State lawmakers created the grant program after the mass shooting at Sandy Hook School to help public schools pay for security upgrades. The original law excluded private schools, so the Connecticut Federation of Catholic School Parents ran a successful legislative push to change that in 2014.
Anne Lamonica, associate director for education at the Connecticut Catholic Conference, said it's important that all children be kept safe.
"You know, it's a public safety issue," Lamonica said. "It's not an education issue. You wouldn't deny a fire department or ambulatory service to a church, or any school, I don't think."
The Connecticut Federation of Catholic School Parents became part of the Catholic Conference in 2015.
The state's security grant program basically refunds a school, funded by state-issued bonds, for a portion of approved security projects -- things like cameras or shatter-proof glass. For public schools, the portion they pay depends the wealth of the municipality -- schools in the poorest cities and towns are refunded at the highest rate, 80 percent. Many public schools get a lower rate -- some as low as 20 percent.

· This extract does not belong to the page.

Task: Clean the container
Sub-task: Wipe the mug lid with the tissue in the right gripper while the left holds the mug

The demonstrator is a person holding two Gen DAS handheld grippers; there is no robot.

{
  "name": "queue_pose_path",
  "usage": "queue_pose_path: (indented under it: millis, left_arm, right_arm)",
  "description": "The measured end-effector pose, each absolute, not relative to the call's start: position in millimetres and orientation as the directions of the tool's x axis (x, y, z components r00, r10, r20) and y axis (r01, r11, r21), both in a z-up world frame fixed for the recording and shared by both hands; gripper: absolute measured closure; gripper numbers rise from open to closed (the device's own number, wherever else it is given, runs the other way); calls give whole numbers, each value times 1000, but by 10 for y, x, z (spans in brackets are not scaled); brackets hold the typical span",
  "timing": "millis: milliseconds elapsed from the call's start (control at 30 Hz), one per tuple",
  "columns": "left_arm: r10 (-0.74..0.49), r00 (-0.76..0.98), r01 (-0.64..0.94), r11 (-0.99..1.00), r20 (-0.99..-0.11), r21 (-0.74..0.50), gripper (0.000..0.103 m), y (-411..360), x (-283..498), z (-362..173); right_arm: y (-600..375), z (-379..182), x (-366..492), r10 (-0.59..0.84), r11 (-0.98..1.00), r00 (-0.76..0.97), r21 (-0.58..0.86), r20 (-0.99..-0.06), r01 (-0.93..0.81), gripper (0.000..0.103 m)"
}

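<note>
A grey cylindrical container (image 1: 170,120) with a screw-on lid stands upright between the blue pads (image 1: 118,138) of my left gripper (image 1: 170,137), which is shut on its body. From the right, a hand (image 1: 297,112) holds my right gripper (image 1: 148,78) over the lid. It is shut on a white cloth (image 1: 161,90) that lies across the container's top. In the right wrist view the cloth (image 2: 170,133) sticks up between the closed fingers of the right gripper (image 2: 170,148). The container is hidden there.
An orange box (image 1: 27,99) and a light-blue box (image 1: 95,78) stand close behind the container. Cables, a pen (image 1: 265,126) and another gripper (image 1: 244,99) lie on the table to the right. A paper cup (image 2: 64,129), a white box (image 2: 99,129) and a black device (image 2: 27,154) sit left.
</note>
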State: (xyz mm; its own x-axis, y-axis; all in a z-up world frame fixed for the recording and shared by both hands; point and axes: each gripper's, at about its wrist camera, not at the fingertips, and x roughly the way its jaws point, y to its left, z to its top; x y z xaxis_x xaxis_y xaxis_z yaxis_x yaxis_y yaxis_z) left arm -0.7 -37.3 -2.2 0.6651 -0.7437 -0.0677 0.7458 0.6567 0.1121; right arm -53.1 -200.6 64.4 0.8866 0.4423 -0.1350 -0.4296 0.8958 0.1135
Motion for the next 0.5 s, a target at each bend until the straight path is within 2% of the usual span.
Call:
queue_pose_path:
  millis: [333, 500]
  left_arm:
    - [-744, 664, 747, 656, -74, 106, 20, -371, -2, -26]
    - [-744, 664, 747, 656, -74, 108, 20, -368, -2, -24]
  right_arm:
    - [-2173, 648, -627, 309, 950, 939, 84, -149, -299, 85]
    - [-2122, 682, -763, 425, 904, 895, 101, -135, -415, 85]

But all private schools are eligible to get the same rate -- half of their costs are reimbursed with state dollars.
In February, nearly $10 million in state money went out to schools across Connecticut for security projects. Eleven private schools got $1 million of it. But as many as 62 public schools from 20 towns got reimbursed at a lower rate than the private institutions, according to data from the state's Department of Emergency Services and Public Protection, which administers the grant program.
Jan Hochadel, president of AFT Connecticut, the state's second-largest teachers union, said this shouldn’t be happening.
"Our members have consistently opposed shifting the limited resources from Connecticut’s traditional neighborhood schools to the privately run institutions," Hochadel said, adding that public schools shouldn’t have to compete against private schools for money, especially when state resources are shrinking.
"Every student, every teacher, everybody that works in education should be safe," she said. "But I do feel that they can raise funds. They should be responsible for increasing their security through their own resources."
State Sen. John Fonfara, who represents Hartford, was one of several lawmakers who crafted the 2014 amendment that allowed private schools access to public money.
"We felt that it was important to not discriminate in terms of a child's life, where their parents choose to have them educated, given the tragedy at Sandy Hook," Fonfara said, adding that doesn't recall exactly why lawmakers gave private schools a flat 50 percent rate.
"I don't remember every nuance as to what the rationale was at that time," he said. "I'm sure it was given a lot of scrutiny."
He said the reason could be because there's a lot of information about how public schools are funded, so creating that scale was simple. Wealthy towns get less, poor towns get more. But figuring out a similar scale for private schools would have been more complicated.
"The value judgment was... to base it on a number, a percentage that would be objective across the board for private schools," Fonfara said.
In the recent funding round, a private school in Woodbridge got half of its $400,000 project paid for by the state. But a few miles away in Branford -- a town that's not quite as wealthy as Woodbridge -- it's getting refunded by only a third of its costs.
Lawmakers seemed to be aware that this would happen.
In the legislative record, Education Committee members noted that allowing private schools to access public money "results in a potential revenue loss to local and regional school districts." The amendment passed with only seven no votes.
Below is a portion of that discussion, with the relevant section highlighted.
Teachers union president Hochadel pointed out that there are many ways private schools can raise money. And most of those methods -- like raising student tuition or applying for certain grant programs -- aren’t available to public schools.